Publication year - 2018
Publication title -
international journal of dermatology
Language(s) - English
Resource type - Journals
SCImago Journal Rank - 0.677
H-Index - 93
eISSN - 1365-4632
pISSN - 0011-9059
DOI - 10.1111/ijd.13921
Subject(s) - medicine , lymphoma , nasal cavity , lymph node , epidemiology , pathology , dermatology , surgery
Abstract Introduction The distribution of extranodal NK /T‐cell lymphoma ( ENKTCL ) is highly inhomogeneous throughout the world. In Sub‐Saharan Africa, despite the precocity of Epstein‐Barr virus ( EBV ) infection and its endemicity, ENKTCL remains exceptionally reported. The purpose of this study was to report the epidemiological, clinical, paraclinical, and evolutionary characteristics of ENKTCL at the Aristide LeDantec University Hospital in Dakar, Senegal.
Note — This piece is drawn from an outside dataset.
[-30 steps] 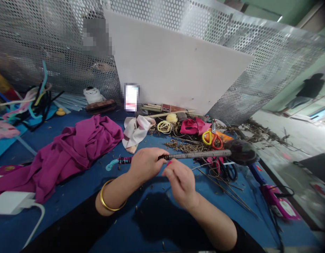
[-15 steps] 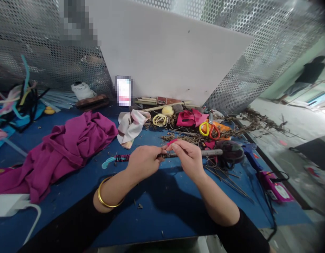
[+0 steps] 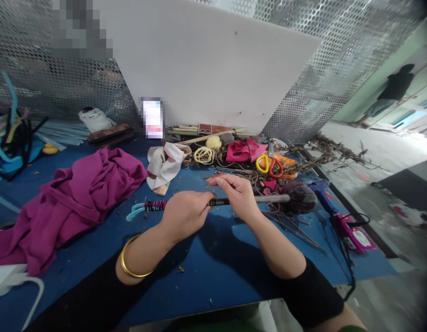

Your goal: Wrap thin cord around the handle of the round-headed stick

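Note:
A long thin rod [image 3: 268, 199] lies level above the blue table [image 3: 206, 267]. Its left end is wound in black and pink thread with a light blue tip [image 3: 135, 210]; its right end carries a dark fuzzy ball [image 3: 299, 197]. My left hand [image 3: 183, 214], with a gold bangle on the wrist, is closed round the rod near the middle. My right hand [image 3: 236, 196] is closed over the rod just to the right, its fingers pinching a small pink bit I cannot make out.
A crumpled magenta cloth [image 3: 75, 198] lies to the left, a white cloth [image 3: 165, 166] behind the hands. Yellow-and-red scissors [image 3: 268, 164], dry twigs [image 3: 320, 154], yellow rubber bands [image 3: 203, 155] and a pink glue gun [image 3: 351, 233] crowd the right. A white board [image 3: 213, 69] leans on perforated metal.
My right hand rose from below the rod and now grips over it beside the left hand. The view shifted, so everything sits slightly further left.

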Tool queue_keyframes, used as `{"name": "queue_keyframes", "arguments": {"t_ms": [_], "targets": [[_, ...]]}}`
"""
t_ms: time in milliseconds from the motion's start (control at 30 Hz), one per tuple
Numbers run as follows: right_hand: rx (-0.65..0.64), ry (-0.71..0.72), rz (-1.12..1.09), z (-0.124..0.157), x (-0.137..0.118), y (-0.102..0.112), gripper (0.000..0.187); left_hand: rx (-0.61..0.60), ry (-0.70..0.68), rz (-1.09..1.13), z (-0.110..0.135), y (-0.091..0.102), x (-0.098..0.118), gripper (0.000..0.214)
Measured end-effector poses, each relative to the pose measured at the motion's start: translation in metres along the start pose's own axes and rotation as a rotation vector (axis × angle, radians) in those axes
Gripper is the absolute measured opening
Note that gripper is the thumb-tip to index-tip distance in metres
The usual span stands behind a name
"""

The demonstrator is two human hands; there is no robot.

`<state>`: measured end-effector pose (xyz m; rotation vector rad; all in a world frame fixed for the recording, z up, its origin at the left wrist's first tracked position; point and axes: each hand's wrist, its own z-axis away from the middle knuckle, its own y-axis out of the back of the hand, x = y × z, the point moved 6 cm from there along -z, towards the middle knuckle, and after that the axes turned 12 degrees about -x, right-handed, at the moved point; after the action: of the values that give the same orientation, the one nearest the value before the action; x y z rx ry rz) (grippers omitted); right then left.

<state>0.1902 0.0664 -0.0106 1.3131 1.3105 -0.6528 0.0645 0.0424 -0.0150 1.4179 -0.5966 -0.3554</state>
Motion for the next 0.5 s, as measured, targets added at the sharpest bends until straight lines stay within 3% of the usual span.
{"name": "queue_keyframes", "arguments": {"t_ms": [133, 367, 500], "targets": [[-0.006, -0.021, -0.026, 0.000, 0.005, -0.001, 0.024, 0.060, -0.001, -0.069, 0.001, 0.004, 0.002, 0.031], [0.018, -0.072, -0.034, 0.000, 0.012, 0.001, 0.024, 0.216, -0.215, -0.126, 0.005, 0.003, 0.008, 0.020], [0.025, -0.075, -0.047, -0.001, 0.014, 0.002, 0.024, 0.227, -0.192, -0.125, 0.004, 0.004, 0.007, 0.021]]}}
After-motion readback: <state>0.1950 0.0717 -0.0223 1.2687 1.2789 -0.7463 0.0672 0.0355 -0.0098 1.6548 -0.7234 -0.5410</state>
Methodology A 5‐year retrospective review of all patients with histopathological, immunohistochemical, and in situ hybridization proven cutaneous lymphomas Results We collected seven cases corresponding to a frequency of 1.4 cases per year. ENKTCL accounted for 10.5% of all cutaneous lymphomas, ranking second after T‐cell lymphomas. Men were predominantly affected (M : F ratio of 6), and the mean age was 38.5 years ± 4.06. The mean time before consultation was 7.3 months. The lymphomas affected primarily the nasal cavity in five cases and the skin in two cases. At admission, six patients had nasal mucosa involvement, which was isolated in three cases, associated with cutaneous lesions in three cases and lymph node involvement in three cases. CD 56 was positive in only one case, and Eber transcribed RNA of EBV was expressed by in situ hybridization in all patients. Discussion To our knowledge, we have reported the first and largest series of ENKTCL in Sub‐Saharan Africa. Our study shows an intermediate prevalence between that reported from Asia, Latin America, and the West. It was also noted a young age of patients, a prolonged diagnostic delay, a frequent negativity of CD 56 marker, and a very poor prognosis of the disease in our region.